No city in America has as eclectic, idiosyncratic, and downright delicious food a culinary heritage as New Orleans, Louisiana. The local dishes are as diverse and colorful as the people who call this place home. It can be hard for tourists to know where to start.
Here, then, are some of the absolute best, can’t-miss, must-try, no-if-and-or-buts-about-it, essential NOLA food items that everyone should try before they shuffle lose this mortal coil.
Gumbo at Galatoire’s
Few dishes are as iconic to the NOLA culinary scene as gumbo. A synthesis of diverse influences, from Choctaw ingredients to Creole roux, gumbo takes its name from the African word for okra and, as such, features stewed rice as its starting point. From there, chefs add in either fowl, andouille, or seafood, plus veggies and seasonings, to create a hearty, flavorful soup that has sent more than one visiting Yankee in search of New Orleans houses for sale.
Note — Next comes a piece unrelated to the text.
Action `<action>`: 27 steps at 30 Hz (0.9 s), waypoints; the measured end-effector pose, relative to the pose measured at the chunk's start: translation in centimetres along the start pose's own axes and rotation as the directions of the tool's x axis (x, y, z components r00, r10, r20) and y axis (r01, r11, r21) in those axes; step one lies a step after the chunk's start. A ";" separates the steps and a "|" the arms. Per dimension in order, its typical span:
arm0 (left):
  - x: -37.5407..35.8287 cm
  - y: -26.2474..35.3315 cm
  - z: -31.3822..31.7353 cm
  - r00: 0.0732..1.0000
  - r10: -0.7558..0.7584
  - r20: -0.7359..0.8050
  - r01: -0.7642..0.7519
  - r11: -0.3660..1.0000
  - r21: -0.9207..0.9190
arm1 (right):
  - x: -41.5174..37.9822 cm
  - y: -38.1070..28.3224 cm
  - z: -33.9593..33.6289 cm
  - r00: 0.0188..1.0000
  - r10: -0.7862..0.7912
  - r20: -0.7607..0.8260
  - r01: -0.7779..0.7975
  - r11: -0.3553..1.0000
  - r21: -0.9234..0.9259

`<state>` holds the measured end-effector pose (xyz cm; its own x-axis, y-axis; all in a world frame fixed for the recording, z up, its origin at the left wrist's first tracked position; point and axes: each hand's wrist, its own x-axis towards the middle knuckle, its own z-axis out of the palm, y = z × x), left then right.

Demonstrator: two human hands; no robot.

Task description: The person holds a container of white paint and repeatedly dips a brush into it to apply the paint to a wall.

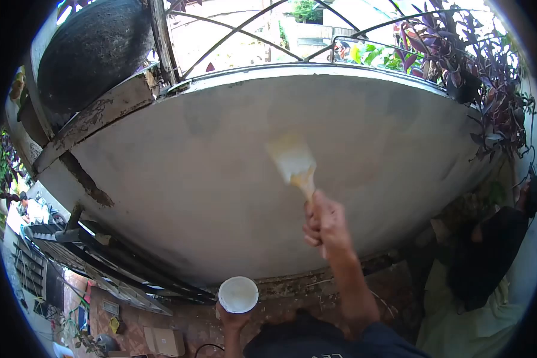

Some of the best gumbo in the city can be found at historic Galatoire’s, a NOLA staple since 1905. There, diners can enjoy a duck and andouille gumbo or a seafood version featuring fresh-caught shrimp, oysters, and shellfish.
Jambalaya at Coop’s Place
Out-of-towners sometimes get jambalaya confused with gumbo, but once you try both for yourself, your taste buds will never forget the difference. A uniquely Louisiana take on paella with influences from French cooking techniques, jambalaya uses some of the same ingredients as gumbo, but heavily incorporates rice, along with bell peppers, garlic, and onion to create a thick, tomato-based casserole that is sure to stick to your ribs.
Foodies looking for a truly great jambalaya can get their fix at any hour of the day, even late at night, thanks to the insomniacs at Coop’s Place. This restaurant’s take on the classic dish includes boneless rabbit, smoked pork sausage, and Cajun-style ham, otherwise known as tasso.
Po’boys at Parkway Bakery
For those who prefer to eat with their hands instead of a spoon or fork, NOLA’s signature po’boy sandwiches are just what the doctor ordered. Then again, you might need a few extra hands to keep the sheer amount of goodies these overflowing Depression-era delicacies are packed with. Served on crunchy-on-the-outside, fluffy-on-the-inside French baguette split down the middle, every po’boy is a little different, but most contain roast beef or fried seafood, plus traditional sandwich fixings.
If you’re having trouble deciding, the century-old Parkway Bakery’s menu won’t help narrow things down, but it will open your eyes to the possibilities. Po’boy variations here include ones stuffed with buttery Creole BBQ shrimp, locally caught catfish, and even alligators.